What you should do. If a line in the records below contains "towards", copy that line.

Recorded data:
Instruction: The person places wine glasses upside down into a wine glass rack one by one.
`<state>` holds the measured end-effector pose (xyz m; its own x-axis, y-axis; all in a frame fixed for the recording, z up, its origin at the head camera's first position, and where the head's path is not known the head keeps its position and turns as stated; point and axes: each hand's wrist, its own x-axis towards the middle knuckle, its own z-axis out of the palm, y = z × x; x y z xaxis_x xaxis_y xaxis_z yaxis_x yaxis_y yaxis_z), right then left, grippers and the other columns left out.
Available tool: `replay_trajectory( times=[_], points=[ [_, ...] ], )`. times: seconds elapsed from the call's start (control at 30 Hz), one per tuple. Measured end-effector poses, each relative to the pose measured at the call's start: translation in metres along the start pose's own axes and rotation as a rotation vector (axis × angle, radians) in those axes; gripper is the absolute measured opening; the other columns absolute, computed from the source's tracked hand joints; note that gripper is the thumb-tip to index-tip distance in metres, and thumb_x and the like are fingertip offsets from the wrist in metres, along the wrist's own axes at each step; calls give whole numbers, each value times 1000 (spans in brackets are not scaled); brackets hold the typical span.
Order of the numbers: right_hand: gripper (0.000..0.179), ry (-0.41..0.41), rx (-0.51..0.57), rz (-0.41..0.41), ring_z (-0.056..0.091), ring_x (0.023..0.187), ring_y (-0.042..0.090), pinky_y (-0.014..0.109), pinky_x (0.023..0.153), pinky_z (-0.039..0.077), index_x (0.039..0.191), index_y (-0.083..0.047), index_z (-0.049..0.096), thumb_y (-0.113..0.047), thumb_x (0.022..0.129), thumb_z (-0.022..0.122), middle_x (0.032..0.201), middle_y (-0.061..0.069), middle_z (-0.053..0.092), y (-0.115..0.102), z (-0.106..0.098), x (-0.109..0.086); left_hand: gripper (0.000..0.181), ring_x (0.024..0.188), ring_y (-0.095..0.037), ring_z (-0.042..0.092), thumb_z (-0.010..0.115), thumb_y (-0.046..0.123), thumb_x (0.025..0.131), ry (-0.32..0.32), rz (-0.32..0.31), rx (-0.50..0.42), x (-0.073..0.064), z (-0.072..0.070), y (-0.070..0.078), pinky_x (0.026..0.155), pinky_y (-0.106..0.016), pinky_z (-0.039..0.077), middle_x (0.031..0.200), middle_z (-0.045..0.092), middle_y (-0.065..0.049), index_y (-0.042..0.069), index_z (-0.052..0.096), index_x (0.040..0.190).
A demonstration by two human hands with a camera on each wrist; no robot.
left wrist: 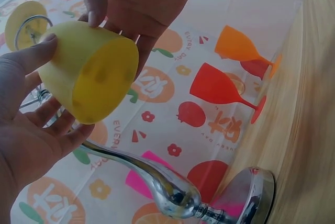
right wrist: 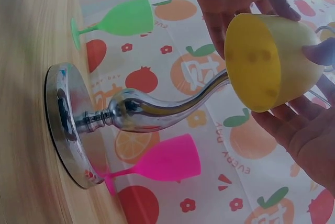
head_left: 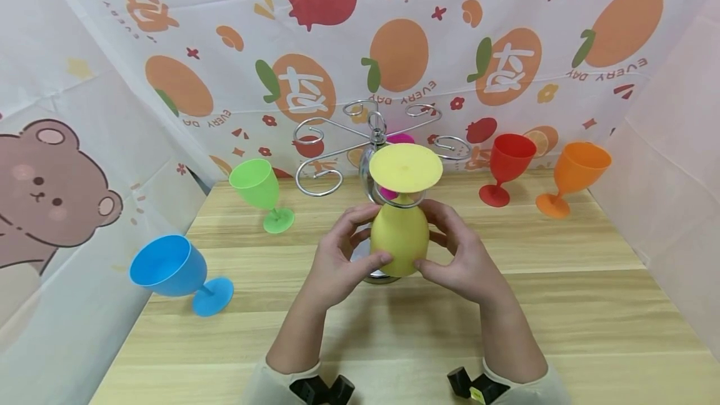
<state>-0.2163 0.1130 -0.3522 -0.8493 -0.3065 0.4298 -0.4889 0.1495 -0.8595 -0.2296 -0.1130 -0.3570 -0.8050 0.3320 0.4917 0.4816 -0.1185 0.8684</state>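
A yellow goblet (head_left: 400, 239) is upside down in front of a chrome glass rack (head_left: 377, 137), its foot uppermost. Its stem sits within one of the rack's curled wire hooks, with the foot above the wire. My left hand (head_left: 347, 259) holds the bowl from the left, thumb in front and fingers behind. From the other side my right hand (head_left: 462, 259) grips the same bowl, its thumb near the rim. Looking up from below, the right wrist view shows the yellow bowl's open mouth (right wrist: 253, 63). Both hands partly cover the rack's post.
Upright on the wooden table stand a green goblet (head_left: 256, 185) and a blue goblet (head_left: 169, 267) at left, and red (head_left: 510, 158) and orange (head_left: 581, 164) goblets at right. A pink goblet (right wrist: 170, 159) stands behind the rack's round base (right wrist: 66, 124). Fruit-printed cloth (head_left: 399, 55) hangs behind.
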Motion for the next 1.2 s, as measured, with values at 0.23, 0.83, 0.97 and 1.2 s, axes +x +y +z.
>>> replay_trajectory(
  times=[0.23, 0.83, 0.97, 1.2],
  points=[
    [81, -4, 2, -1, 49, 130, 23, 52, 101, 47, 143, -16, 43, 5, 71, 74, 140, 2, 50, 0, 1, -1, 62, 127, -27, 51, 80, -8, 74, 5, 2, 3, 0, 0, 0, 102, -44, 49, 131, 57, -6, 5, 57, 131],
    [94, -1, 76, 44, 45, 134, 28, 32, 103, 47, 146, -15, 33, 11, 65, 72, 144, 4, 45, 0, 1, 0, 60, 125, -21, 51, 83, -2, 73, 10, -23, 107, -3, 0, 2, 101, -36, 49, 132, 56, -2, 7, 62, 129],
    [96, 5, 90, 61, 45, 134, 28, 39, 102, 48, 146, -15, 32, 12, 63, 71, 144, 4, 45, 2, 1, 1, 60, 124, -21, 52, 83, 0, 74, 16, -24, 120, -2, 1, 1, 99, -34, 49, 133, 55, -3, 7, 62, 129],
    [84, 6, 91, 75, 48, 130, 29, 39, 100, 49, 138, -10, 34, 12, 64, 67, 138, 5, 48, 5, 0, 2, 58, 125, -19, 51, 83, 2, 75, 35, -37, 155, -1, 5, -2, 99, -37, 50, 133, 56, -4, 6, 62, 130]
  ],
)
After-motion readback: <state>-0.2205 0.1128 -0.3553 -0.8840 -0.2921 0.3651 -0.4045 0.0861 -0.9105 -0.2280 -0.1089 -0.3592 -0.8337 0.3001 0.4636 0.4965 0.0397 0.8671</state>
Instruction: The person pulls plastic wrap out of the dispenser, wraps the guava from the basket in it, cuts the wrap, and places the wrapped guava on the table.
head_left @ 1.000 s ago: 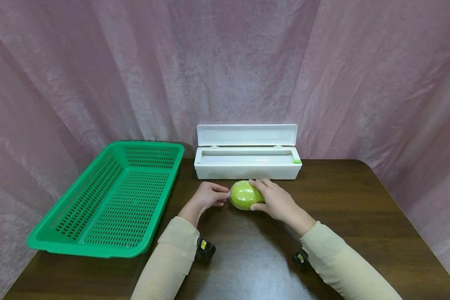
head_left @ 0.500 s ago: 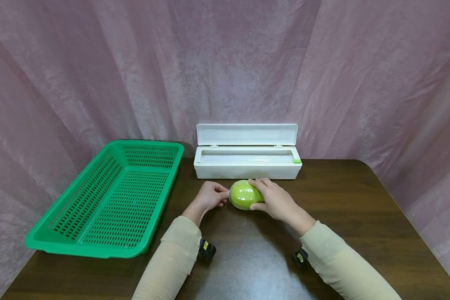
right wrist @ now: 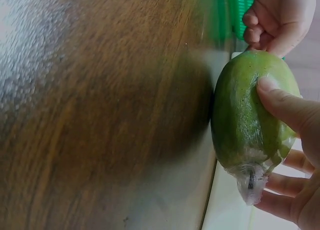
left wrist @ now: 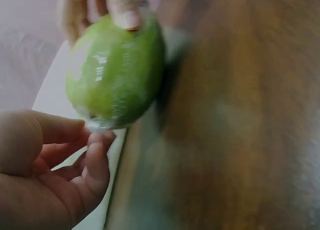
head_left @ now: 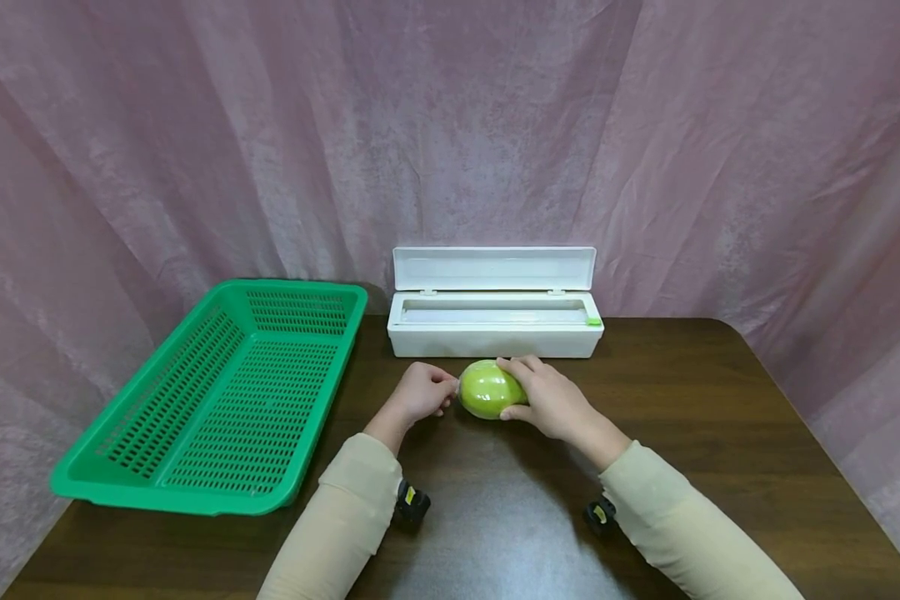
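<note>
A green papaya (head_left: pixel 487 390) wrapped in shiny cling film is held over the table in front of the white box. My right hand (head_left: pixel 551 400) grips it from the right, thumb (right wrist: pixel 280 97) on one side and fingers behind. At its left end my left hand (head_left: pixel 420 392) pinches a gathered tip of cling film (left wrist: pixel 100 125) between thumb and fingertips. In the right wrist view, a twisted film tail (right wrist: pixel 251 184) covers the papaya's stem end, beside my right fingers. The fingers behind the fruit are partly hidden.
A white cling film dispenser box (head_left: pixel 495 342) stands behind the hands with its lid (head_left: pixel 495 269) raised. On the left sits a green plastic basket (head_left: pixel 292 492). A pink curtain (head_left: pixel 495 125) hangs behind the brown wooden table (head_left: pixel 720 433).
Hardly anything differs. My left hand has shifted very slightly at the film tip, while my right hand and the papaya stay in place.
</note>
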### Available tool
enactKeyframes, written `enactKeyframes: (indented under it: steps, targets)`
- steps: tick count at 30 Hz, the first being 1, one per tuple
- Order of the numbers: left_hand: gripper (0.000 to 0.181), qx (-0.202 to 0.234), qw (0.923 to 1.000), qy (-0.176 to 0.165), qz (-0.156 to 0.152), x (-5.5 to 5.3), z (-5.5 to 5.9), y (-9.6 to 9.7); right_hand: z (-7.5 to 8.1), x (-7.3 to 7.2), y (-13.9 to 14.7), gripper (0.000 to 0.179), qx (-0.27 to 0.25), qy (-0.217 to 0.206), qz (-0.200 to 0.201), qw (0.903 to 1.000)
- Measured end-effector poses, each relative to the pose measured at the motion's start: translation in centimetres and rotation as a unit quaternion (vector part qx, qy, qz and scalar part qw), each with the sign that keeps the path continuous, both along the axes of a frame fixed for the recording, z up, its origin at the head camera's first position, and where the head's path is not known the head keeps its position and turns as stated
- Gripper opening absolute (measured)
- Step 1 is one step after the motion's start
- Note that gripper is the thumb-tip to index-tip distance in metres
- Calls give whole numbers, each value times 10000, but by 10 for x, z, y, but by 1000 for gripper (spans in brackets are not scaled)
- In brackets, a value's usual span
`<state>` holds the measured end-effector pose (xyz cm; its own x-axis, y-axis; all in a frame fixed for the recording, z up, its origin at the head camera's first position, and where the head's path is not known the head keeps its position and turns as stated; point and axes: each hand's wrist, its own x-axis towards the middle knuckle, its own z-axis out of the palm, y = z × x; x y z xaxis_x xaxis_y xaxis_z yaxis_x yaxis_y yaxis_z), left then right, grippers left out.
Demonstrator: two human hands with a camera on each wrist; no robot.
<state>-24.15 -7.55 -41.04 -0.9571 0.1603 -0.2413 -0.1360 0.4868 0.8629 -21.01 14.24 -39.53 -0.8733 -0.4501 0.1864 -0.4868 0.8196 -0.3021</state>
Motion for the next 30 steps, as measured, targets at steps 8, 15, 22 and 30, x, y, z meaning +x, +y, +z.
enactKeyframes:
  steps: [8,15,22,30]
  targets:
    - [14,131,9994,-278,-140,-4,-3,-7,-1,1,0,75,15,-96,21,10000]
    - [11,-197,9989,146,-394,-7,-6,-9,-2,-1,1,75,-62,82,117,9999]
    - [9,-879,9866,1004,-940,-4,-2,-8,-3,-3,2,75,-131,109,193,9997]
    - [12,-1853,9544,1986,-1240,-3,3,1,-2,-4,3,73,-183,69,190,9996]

Exercise response.
`<state>` holds the measured end-effector pose (xyz m; its own x-axis, y-axis; all in a frame fixed for the recording, z up, its origin at the head camera's first position, and where the head's path is not known the head keeps its position and turns as stated; point and axes: each hand's wrist, its own x-axis towards the middle knuckle, its own z-axis out of the palm, y = z × x; x y z xaxis_x xaxis_y xaxis_z yaxis_x yaxis_y yaxis_z), right then left, grippers and the other columns left out.
`<state>` holds the measured end-effector pose (xyz cm; its own x-axis, y-axis; all in a frame fixed for the recording, z up, its origin at the head camera's first position, and where the head's path is not known the head keeps its position and turns as stated; point and axes: each hand's wrist, its own x-axis towards the middle knuckle, its own z-axis out of the palm, y = z × x; x y z xaxis_x xaxis_y xaxis_z yaxis_x yaxis_y yaxis_z), left then right, grippers left out.

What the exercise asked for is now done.